- [Exercise]: Give back an exact copy of the lines in the records below, from the line that has "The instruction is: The" through the line that has "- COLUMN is", and nothing besides.
>>>
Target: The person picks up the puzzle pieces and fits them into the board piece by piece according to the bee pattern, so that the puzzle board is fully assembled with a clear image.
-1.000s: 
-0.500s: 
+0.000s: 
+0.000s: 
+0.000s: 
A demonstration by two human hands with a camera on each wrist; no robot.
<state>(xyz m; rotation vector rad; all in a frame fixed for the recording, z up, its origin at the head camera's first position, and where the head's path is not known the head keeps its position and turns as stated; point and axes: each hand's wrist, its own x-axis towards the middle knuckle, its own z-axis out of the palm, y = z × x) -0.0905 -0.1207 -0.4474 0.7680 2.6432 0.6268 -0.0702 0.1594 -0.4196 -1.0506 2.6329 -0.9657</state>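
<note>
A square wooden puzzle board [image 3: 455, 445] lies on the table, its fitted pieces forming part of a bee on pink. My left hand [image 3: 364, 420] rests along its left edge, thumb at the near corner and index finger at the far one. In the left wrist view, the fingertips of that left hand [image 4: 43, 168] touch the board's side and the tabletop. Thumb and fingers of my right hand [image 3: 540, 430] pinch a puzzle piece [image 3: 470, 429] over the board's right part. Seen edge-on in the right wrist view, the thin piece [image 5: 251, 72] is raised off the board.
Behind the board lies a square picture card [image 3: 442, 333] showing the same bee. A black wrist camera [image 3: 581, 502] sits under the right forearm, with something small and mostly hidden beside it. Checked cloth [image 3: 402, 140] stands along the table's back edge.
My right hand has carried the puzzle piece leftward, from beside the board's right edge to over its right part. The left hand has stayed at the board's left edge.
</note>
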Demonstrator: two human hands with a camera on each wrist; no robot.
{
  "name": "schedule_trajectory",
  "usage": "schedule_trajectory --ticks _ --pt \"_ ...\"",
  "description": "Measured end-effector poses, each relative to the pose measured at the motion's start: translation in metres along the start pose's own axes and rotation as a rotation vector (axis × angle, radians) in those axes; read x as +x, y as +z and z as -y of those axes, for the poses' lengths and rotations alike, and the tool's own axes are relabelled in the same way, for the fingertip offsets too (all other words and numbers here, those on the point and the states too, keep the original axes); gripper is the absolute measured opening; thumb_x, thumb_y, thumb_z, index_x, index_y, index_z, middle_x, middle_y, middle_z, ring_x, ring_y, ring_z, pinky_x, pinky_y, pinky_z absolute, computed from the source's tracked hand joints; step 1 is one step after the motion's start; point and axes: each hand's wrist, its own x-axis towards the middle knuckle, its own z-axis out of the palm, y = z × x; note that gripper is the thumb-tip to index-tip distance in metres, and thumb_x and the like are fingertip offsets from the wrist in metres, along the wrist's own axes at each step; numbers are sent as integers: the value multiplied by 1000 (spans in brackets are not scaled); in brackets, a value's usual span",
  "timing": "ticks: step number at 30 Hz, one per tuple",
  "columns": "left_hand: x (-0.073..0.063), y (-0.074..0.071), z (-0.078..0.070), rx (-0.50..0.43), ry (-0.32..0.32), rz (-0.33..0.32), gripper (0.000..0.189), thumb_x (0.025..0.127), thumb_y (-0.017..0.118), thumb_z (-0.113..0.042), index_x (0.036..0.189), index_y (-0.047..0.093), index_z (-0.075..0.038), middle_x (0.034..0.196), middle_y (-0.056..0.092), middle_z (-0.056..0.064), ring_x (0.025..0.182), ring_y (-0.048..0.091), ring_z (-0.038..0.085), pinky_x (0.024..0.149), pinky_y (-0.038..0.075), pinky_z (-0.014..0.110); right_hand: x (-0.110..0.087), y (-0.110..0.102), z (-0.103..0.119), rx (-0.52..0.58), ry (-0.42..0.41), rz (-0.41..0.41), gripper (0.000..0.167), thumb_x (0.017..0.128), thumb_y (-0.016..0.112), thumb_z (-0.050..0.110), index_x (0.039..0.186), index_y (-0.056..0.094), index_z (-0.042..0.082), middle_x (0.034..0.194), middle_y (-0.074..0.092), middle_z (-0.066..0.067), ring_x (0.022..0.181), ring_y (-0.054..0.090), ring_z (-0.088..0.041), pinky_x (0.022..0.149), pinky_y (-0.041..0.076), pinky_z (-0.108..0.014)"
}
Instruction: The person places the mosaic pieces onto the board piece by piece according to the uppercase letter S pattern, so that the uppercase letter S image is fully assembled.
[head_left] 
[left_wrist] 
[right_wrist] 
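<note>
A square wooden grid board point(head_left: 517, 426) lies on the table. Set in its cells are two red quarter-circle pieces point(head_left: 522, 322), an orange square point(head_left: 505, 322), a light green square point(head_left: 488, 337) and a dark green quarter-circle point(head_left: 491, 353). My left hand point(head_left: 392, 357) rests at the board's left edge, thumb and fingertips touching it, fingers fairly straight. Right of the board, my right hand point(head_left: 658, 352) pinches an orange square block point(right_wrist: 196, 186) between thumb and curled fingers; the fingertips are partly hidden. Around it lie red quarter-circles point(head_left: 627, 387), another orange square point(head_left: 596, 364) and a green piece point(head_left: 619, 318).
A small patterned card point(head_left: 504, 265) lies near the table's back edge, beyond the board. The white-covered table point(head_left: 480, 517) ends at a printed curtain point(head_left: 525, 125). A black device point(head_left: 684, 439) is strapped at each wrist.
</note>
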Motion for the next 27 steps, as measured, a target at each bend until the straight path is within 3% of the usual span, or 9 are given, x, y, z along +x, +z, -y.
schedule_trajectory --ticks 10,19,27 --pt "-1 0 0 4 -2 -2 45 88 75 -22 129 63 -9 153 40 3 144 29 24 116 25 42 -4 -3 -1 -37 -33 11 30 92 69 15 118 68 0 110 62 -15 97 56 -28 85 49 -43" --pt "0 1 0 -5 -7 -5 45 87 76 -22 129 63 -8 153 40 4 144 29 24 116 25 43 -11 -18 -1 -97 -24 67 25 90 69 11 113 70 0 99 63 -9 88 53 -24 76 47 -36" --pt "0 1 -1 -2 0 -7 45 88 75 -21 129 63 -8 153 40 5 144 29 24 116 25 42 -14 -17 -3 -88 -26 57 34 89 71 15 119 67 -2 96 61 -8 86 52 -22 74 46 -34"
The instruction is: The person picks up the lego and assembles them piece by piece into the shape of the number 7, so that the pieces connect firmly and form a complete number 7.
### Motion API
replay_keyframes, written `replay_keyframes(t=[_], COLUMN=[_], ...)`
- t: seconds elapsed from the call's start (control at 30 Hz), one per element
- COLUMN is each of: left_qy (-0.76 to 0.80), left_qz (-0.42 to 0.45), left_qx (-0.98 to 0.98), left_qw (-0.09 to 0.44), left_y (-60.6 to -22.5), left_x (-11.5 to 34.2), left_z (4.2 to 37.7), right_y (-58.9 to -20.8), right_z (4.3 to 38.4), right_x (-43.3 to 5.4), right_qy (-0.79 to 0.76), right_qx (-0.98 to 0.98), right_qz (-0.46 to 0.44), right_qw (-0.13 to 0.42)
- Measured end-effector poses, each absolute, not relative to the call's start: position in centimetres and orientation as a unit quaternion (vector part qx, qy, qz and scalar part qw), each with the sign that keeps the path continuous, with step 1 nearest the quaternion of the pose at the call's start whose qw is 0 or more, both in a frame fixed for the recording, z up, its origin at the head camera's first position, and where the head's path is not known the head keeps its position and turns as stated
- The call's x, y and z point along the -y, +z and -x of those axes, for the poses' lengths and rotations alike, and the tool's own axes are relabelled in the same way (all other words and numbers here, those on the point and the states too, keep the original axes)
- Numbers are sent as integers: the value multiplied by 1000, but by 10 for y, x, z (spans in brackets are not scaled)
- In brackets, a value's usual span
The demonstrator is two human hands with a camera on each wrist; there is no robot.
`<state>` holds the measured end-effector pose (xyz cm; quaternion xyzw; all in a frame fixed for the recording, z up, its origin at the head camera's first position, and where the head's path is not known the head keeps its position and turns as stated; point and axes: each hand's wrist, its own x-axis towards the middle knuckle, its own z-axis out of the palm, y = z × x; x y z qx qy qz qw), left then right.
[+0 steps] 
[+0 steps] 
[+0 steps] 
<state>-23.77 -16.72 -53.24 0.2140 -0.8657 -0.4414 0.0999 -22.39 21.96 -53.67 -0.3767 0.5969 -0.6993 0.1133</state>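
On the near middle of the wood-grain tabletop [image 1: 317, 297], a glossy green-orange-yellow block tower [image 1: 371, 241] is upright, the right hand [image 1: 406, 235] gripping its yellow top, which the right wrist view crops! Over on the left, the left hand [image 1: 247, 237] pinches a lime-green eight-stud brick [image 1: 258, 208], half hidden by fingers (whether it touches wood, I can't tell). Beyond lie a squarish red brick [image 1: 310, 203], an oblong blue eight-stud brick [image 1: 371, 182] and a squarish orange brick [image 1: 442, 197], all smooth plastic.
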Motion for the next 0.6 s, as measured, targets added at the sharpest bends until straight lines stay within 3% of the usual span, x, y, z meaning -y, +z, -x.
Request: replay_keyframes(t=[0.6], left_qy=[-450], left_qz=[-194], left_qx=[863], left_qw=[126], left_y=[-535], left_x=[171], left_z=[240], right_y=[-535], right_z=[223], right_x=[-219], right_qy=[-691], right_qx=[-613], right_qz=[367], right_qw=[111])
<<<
- [Exercise answer]:
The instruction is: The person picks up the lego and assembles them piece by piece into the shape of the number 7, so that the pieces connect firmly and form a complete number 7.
### Motion API
replay_keyframes, written `replay_keyframes(t=[_], COLUMN=[_], ...)`
- t: seconds elapsed from the call's start (control at 30 Hz), one per element
- COLUMN is each of: left_qy (-0.76 to 0.80), left_qz (-0.42 to 0.45), left_qx (-0.98 to 0.98), left_qw (-0.09 to 0.44), left_y (-60.6 to -22.5), left_x (-11.5 to 34.2), left_z (4.2 to 37.7), right_y (-58.9 to -20.8), right_z (4.3 to 38.4), right_x (-43.3 to 5.4), right_qy (-0.79 to 0.76), right_qx (-0.98 to 0.98), right_qz (-0.46 to 0.44), right_qw (-0.13 to 0.42)

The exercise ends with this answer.